:: Work request ::
Line by line, repeat the material below without any deviation.
════════════════
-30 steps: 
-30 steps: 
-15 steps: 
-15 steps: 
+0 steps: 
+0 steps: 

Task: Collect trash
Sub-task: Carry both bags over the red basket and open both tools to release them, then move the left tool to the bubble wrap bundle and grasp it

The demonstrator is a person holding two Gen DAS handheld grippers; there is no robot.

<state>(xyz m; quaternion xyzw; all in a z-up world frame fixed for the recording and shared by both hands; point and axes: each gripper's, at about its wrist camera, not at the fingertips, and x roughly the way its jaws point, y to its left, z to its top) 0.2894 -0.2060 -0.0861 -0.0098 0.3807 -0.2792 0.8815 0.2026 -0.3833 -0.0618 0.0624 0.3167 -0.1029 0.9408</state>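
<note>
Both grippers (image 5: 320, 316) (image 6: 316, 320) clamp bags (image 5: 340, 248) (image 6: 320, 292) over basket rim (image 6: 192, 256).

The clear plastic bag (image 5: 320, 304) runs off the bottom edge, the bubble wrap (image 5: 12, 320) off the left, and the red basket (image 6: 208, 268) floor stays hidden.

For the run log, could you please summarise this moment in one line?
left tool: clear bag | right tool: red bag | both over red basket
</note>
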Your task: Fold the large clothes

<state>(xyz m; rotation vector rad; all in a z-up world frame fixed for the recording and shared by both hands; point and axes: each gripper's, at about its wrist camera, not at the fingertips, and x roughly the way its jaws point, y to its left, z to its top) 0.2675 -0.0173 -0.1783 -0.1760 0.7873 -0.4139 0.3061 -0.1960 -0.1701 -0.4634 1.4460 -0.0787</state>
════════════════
:: Answer below ::
-30 steps: 
-30 steps: 
-15 steps: 
-15 steps: 
+0 steps: 
+0 steps: 

Task: Collect trash
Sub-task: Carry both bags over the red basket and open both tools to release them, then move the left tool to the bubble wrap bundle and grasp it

The demonstrator is a person holding two Gen DAS handheld grippers; there is no robot.

<state>(xyz m; quaternion xyzw; all in a z-up world frame fixed for the recording and shared by both hands; point and axes: each gripper's, at about its wrist camera, not at the fingertips, and x roughly the way its jaws point, y to its left, z to its top) 0.2894 -0.2060 -0.0861 -0.0098 0.3807 -0.2792 0.8815 0.2026 -0.3833 -0.0618 0.0624 0.3167 -0.1029 0.9408</state>
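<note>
Both grippers (image 5: 320, 316) (image 6: 316, 320) clamp bags (image 5: 340, 248) (image 6: 320, 292) over basket rim (image 6: 192, 256).

The clear plastic bag (image 5: 320, 304) runs off the bottom edge, the bubble wrap (image 5: 12, 320) off the left, and the red basket (image 6: 208, 268) floor stays hidden.

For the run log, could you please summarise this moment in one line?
left tool: clear bag | right tool: red bag | both over red basket
</note>
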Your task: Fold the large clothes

<state>(xyz m; rotation vector rad; all in a z-up world frame fixed for the recording and shared by both hands; point and axes: each gripper's, at about its wrist camera, not at the fingertips, and x roughly the way its jaws point, y to its left, z to its top) 0.2675 -0.0173 -0.1783 -0.1760 0.7873 -0.4139 0.3061 -0.1960 -0.1701 -0.4634 1.4460 -0.0787</state>

Besides the given answer, there is nothing more to add.